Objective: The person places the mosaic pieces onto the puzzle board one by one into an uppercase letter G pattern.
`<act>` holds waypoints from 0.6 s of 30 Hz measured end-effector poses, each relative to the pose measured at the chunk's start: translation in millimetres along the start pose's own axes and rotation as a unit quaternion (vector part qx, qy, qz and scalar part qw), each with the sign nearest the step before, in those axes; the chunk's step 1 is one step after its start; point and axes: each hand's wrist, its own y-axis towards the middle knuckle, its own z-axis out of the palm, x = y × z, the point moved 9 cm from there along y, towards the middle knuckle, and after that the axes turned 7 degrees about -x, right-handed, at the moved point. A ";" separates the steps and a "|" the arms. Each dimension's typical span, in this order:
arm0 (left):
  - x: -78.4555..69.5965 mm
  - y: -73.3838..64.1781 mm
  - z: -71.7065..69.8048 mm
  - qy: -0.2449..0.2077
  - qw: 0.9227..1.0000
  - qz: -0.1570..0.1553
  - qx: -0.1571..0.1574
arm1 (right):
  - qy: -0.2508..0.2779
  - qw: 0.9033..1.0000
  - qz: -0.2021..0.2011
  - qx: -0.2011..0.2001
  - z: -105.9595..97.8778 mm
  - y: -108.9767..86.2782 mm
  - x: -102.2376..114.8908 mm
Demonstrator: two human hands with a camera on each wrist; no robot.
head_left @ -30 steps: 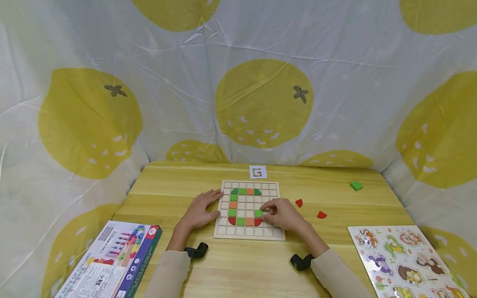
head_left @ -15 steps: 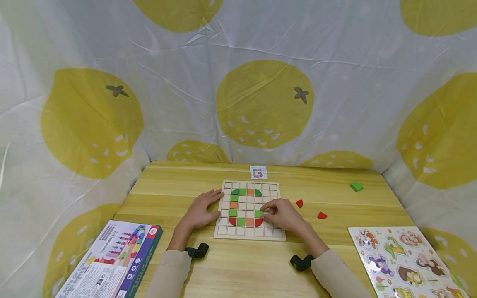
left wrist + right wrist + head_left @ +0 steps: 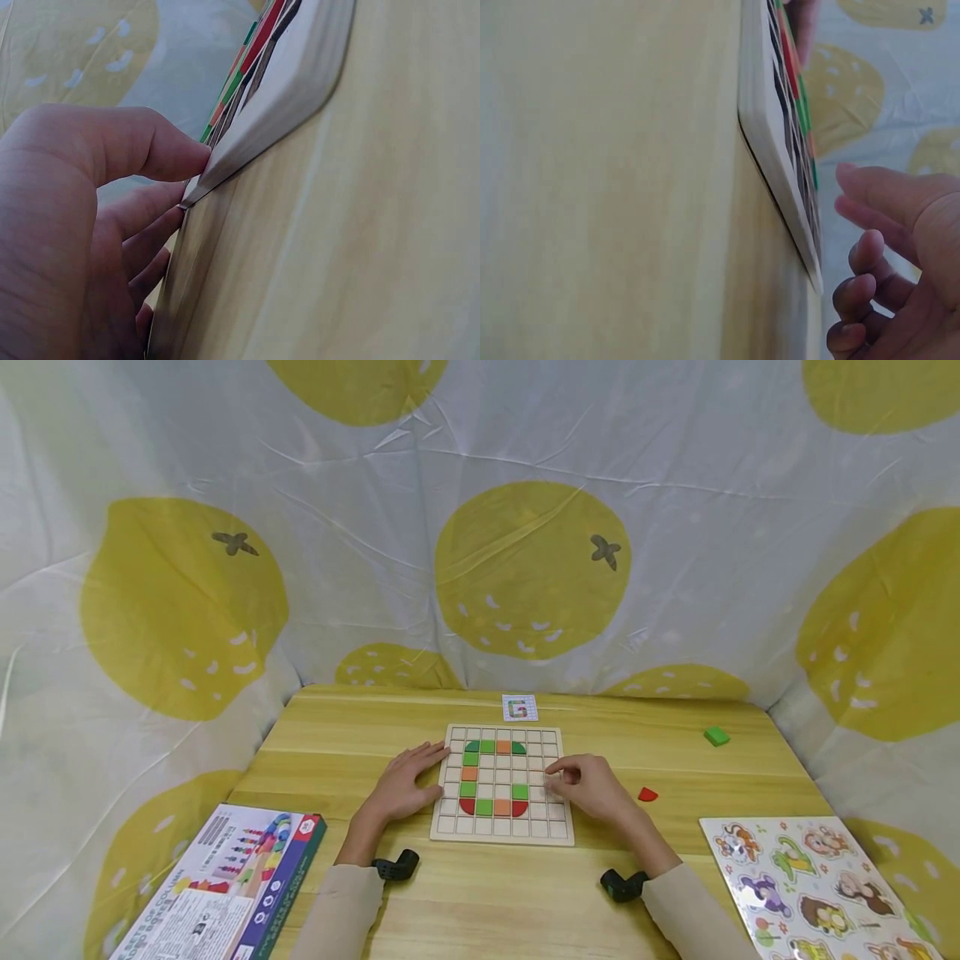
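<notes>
A wooden grid board (image 3: 497, 774) lies on the table, carrying green, orange and red tiles in a rounded outline. My left hand (image 3: 402, 785) rests along its left edge, thumb touching the rim in the left wrist view. At the board's right edge hovers my right hand (image 3: 588, 787), fingers partly bent. The right wrist view shows no piece between its thumb (image 3: 874, 184) and fingers. A green square tile (image 3: 520, 792) sits in the grid above the red lower-right corner tile (image 3: 519, 808). One loose red quarter-round tile (image 3: 647, 794) lies right of the right hand.
A small pattern card (image 3: 519, 707) lies behind the board. Farther right is a loose green tile piece (image 3: 716, 736). A boxed toy (image 3: 240, 877) stands front left, and an animal picture board (image 3: 813, 877) lies front right.
My right hand has left the green square tile and moved right, off the grid's middle. The nearer loose red tile no longer shows where the hand now is. The left hand stays still.
</notes>
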 end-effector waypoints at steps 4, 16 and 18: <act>-0.6 0.0 -0.1 0.003 1.000 0.002 0.002 | -0.006 1.000 -0.006 -0.018 -15.3 0.3 -7.0; -1.0 1.5 0.8 0.009 1.000 0.006 0.003 | -0.010 0.998 0.008 -0.058 -51.8 -6.0 -39.5; -1.0 1.4 0.9 0.010 1.000 0.006 0.003 | -0.013 0.998 0.011 -0.064 -56.0 -7.5 -43.8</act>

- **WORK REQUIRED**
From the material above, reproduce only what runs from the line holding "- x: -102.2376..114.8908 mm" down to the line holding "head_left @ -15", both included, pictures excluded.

- **RESPONSE TO THE EXERCISE**
  - x: -102.2376..114.8908 mm
Demonstrator: two human hands with a camera on each wrist; no robot.
head_left @ -30 steps: 
head_left @ -15 steps: 

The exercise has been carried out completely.